Spectrum and Fine Spectrum of Band Matrices Generated by Oscillatory Sequences
Jyoti Rani, Arnab Patra, P D Srivastava
TL;DR
This work analyzes the spectrum and fine spectrum of a class of oscillatory, non-constant-band matrices acting on $\ell_p$ spaces via a compact perturbation framework. The limit operator $T_0$ is shown to have a two-interval spectrum $\sigma(T_0,\ell_p) = [r_1-2s_1, r_1+2s_1] \cup [r_2-2s_2, r_2+2s_2]$ which equals its essential and continuous spectra, while $T = T_0 + K$ with compact $K$ may introduce a finite (or countable) set of eigenvalues $S_1$ outside this union. The paper provides sufficient conditions, based on the rate of convergence of the generating sequences and transfer-matrix criteria, for the absence of point spectrum on the essential spectrum, and shows that under exponential convergence every eigenvalue is of finite type and lies in $S_1$. Consequently, the full spectrum of $T$ is the union of the two intervals and $S_1$, with a complete description of the point, residual, continuous, and essential spectra, clarifying how non-constant bands affect spectral properties on $\ell_p$ spaces.
Abstract
In this paper, a new class of band matrices is considered where the entries of each non-zero band form a sequence with two limit points.
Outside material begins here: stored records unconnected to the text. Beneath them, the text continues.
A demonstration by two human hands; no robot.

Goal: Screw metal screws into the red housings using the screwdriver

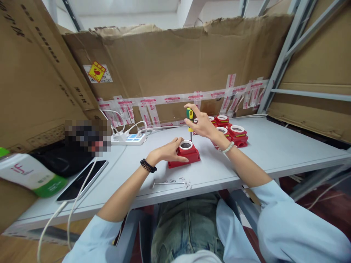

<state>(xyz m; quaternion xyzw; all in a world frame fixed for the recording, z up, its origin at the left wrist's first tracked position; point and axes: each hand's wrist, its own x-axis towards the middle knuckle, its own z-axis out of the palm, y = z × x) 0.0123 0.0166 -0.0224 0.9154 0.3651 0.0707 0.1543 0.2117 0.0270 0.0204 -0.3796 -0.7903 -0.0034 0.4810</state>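
Note:
A red square part with a white ring on top [187, 152] rests on the grey table [274, 149]. My left hand [168, 151] grips its left side, fingers closed round it. My right hand [201, 124] pinches the yellow and green handle of a screwdriver [190, 120], which stands upright with its tip at the part's far right corner. Several more red parts with white rings [231, 130] are grouped just behind my right wrist.
A few loose screws and a long bolt [170, 182] lie near the table's front edge. A phone [83, 179] with a white cable lies at the left, beside a white and green packet [29, 173]. A power strip [128, 138] sits at the back. Taped cardboard walls surround the table.

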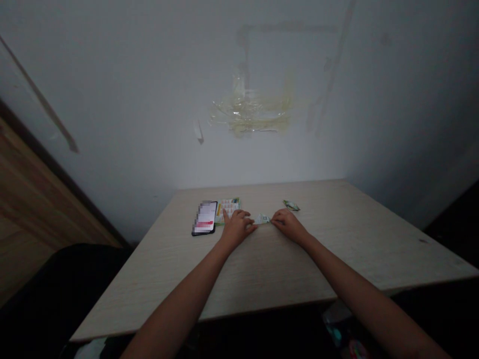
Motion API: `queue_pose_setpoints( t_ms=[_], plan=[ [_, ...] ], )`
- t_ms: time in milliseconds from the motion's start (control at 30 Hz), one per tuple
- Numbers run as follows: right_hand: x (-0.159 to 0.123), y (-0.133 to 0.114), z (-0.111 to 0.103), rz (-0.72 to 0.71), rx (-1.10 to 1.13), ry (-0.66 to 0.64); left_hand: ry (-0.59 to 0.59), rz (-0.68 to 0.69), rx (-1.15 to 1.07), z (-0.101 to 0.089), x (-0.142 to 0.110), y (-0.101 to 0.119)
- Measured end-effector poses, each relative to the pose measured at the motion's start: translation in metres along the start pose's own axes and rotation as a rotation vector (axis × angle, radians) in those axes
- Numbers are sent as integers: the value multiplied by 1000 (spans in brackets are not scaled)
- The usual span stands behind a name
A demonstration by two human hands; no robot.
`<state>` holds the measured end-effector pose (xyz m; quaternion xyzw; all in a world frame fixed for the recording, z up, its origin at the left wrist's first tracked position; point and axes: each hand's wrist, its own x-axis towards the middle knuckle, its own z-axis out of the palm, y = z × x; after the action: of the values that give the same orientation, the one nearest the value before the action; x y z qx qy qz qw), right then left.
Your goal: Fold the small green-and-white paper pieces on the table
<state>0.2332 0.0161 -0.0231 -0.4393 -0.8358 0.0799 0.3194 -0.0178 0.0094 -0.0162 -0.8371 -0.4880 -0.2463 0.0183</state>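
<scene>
A small piece of printed paper [263, 219], whitish with green print, lies low over the table between my two hands. My left hand [236, 227] holds its left end with thumb and fingers, one outer finger reaching onto a colourful printed sheet [227, 207]. At the right end, my right hand [288, 224] pinches the paper between thumb and fingertips. Behind my right hand lies a small folded green-and-white paper [291, 205]. The fingers partly cover both ends of the held piece.
A phone [205, 218] with a lit, partly blurred screen lies left of the printed sheet. The pale wooden table [157, 284] meets a grey wall [157, 99] bearing strips of clear tape [258, 117]. A dark shape [63, 279] stands beyond the table's left edge.
</scene>
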Motion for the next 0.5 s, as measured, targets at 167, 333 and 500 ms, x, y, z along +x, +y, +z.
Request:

The compact perturbation technique is used to study the spectrum over the $\ell_{p}, (1<p<\infty)$ sequence space. Several spectral subdivisions such as fine spectrum, discrete spectrum, essential spectrum, etc. are obtained. In addition, a few sufficient conditions on the absence of point spectrum over the essential spectrum are also discussed.